Xu Rong, Das Amar K, Garber Alan M
Center for Biomedical Informatics Research.
AMIA Annu Symp Proc. 2009 Nov 14;2009:709-13.
Definitions of medical concepts (e.g diseases, drugs) are essential background knowledge for researchers, clinicians and health care consumers.
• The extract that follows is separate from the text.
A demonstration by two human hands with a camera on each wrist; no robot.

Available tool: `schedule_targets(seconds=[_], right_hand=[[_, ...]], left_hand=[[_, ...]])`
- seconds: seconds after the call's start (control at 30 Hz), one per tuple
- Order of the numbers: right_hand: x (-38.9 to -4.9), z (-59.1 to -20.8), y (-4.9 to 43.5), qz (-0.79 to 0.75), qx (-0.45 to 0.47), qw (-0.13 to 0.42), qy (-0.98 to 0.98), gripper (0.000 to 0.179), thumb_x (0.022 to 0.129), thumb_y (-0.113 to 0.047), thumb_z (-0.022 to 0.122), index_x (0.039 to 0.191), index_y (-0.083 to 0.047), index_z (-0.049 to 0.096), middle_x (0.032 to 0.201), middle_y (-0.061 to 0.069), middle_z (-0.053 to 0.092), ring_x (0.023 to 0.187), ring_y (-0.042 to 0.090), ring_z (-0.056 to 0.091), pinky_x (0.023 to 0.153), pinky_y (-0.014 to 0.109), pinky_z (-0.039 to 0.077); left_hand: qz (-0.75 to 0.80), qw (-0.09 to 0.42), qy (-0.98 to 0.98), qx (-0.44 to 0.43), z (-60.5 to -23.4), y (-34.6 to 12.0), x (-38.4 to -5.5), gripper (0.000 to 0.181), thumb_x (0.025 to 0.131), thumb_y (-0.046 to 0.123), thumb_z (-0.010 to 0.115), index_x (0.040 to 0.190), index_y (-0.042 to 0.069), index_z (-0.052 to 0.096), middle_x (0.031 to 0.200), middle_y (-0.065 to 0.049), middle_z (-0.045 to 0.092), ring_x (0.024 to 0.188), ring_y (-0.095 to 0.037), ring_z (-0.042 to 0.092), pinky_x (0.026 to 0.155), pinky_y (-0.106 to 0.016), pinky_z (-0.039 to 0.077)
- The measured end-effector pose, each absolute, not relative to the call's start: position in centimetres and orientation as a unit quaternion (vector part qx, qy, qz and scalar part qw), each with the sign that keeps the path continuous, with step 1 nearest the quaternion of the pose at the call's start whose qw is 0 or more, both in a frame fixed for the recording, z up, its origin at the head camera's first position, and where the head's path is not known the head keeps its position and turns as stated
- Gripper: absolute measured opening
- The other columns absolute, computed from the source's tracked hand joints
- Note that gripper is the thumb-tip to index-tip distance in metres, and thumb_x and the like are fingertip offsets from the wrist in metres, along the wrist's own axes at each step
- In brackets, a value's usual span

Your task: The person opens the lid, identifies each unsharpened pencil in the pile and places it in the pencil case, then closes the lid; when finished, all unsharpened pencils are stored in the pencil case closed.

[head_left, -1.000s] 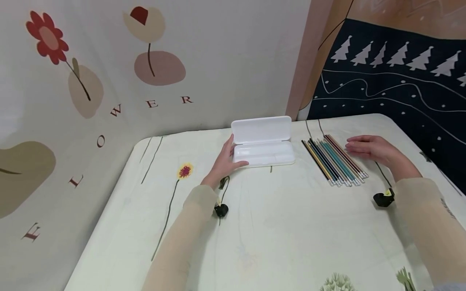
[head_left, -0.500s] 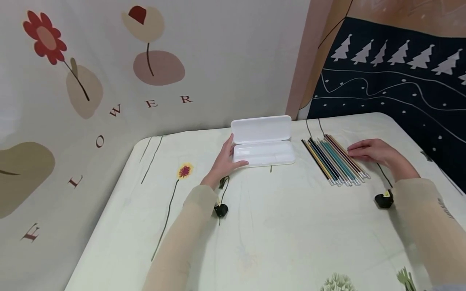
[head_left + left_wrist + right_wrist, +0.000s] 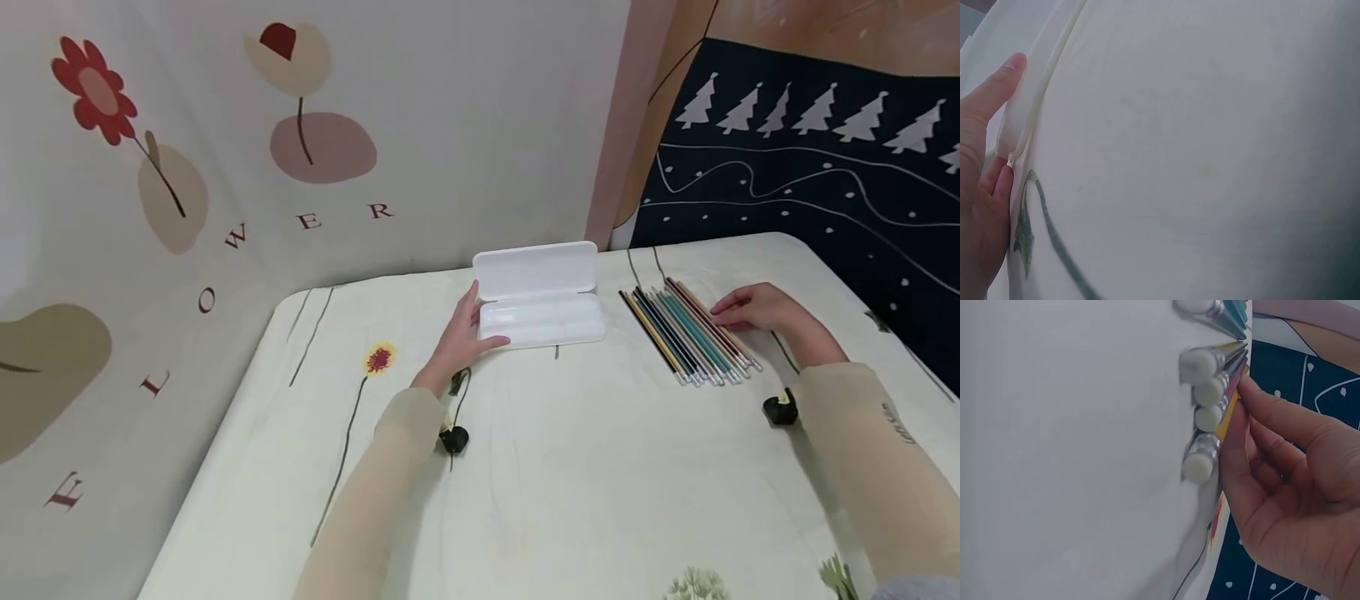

However, the rapid growth of biomedical research requires that such knowledge continually needs updating. To address this problem, we have developed an unsupervised pattern learning approach that extracts disease and drug definitions from automatically structured randomized clinical trial (RCT) abstracts. In addition, each extracted definition is semantically classified without relying on external medical knowledge. When used to identify definitions from 100 manually annotated RCT abstracts, our medical definition knowledge base has precision of 0.97, recall of 0.93, F1 of 0.94 and semantic classification accuracy of 0.96.
医学概念(如疾病、药物)的定义是研究人员、临床医生和医疗保健消费者必不可少的背景知识。然而,生物医学研究的快速发展要求此类知识需要不断更新。为了解决这个问题,我们开发了一种无监督模式学习方法,该方法从自动结构化的随机临床试验(RCT)摘要中提取疾病和药物定义。此外,每个提取的定义在不依赖外部医学知识的情况下进行语义分类。当用于从100篇人工标注的RCT摘要中识别定义时,我们的医学定义知识库的精确率为0.97,召回率为0.93,F1值为0.94,语义分类准确率为0.96。